The Power of Diffusion Models

Part 0: Setup & Creative Prompts

This section documents the DeepFloyd IF setup, text prompt creation, and initial text-to-image generation experiments.

DeepFloyd IF Overview

Model:

DeepFloyd IF (Two-stage diffusion model by Stability AI)

Stage I Output:

64×64 pixel images

Stage II Output:

256×256 pixel images (upsampling)

Text Conditioning:

4096-dimensional prompt embeddings via Hugging Face

Random Seed:

100

Creative Text Prompts

Three creative prompts were selected to showcase the model's capabilities:

Selected Prompts

• "a frog eating pizza" - Humorous combination of animal and food

• "a horse walking on the moon" - Fantastical landscape scenario

• "a cat working out in the gym" - Anthropomorphic animal activity

Sample Generations with Inference Steps Comparison

The three prompts were generated with both 20 and 100 inference steps to demonstrate the impact of sampling iterations on image quality:

20 Inference Steps - All three prompts shown together

100 Inference Steps - All three prompts shown together

Overall Reflection on Inference Steps

The comparison between 20 and 100 inference steps clearly demonstrates the quality-computation tradeoff in diffusion models. With 100 steps, all three generations show improved detail, clearer subject definition, and smoother texture rendering. The 20-step versions are noisier and less refined but still convey the core concepts of each prompt.

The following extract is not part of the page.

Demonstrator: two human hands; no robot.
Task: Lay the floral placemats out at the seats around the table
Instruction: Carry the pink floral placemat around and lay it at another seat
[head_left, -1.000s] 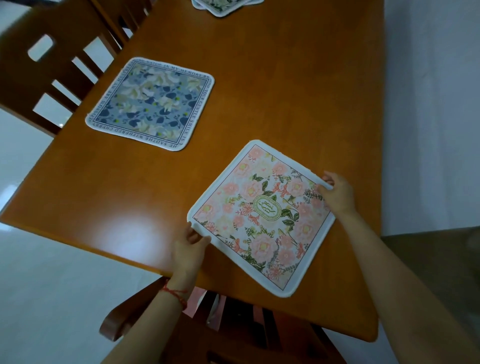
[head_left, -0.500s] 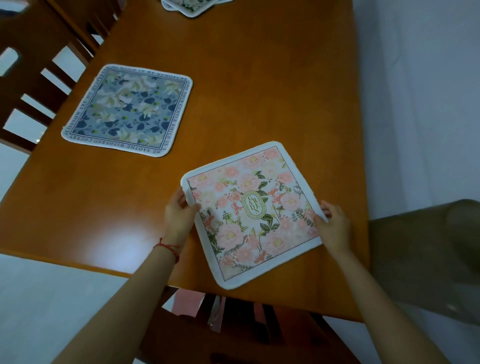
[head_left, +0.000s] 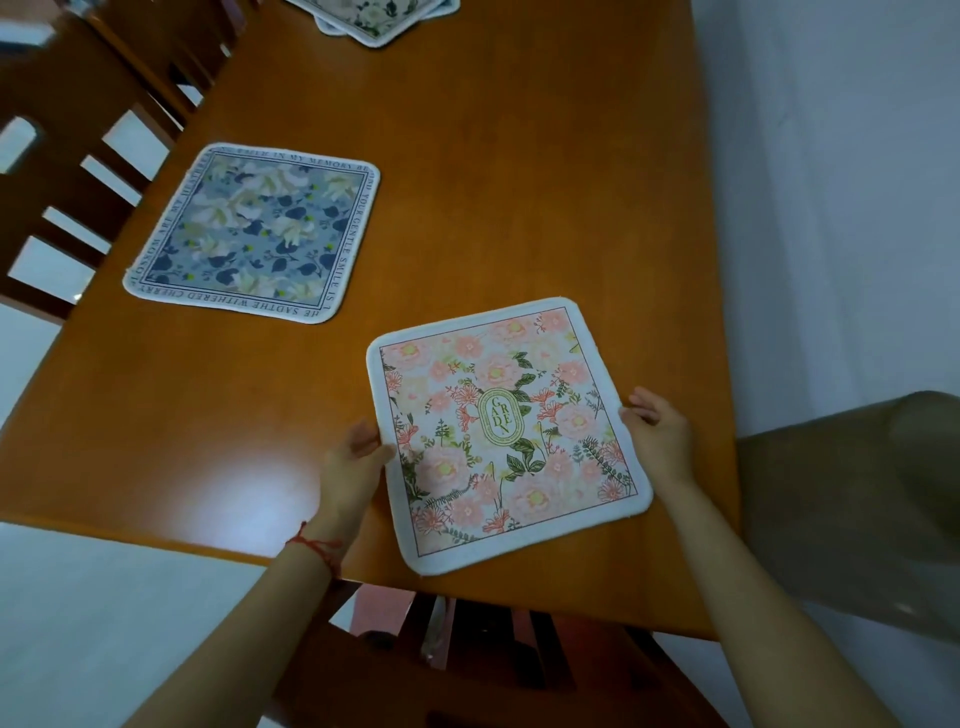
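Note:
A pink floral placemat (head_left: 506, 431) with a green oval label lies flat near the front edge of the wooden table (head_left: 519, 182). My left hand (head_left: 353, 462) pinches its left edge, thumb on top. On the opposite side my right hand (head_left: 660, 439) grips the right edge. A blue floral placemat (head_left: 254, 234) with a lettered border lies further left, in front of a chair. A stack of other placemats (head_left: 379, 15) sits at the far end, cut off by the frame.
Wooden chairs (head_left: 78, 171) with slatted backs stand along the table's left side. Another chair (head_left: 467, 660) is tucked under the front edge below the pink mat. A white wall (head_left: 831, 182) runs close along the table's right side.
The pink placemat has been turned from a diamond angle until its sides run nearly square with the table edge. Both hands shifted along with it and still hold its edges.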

Computational Efficiency Trade-off

20 Steps

Fast generation (~1-2 minutes), lower quality, more artifacts

100 Steps

Slower generation (~5-8 minutes), superior quality, refined details

Random Seed

Seed Value:

100 (for reproducibility)

Part 1: Diffusion Sampling Loops

1.1 Forward Process

The forward process adds noise to a clean image according to a fixed schedule, transforming it progressively toward pure Gaussian noise.

Process:

\( x_t = \sqrt{\bar{\alpha}_t}\, x_0 + \sqrt{1 - \bar{\alpha}_t}\, \varepsilon \)

Input Image:

Berkeley Campanile (resized to 64×64)

Noise Levels:

t = 250, 500, 750 (out of 1000 total steps)

Noisy Campanile at Different Timesteps

Forward process visualization showing noise progression from t=250 to t=750:

Forward Process: Campanile at noise levels t = 250 (low), 500 (medium), 750 (high)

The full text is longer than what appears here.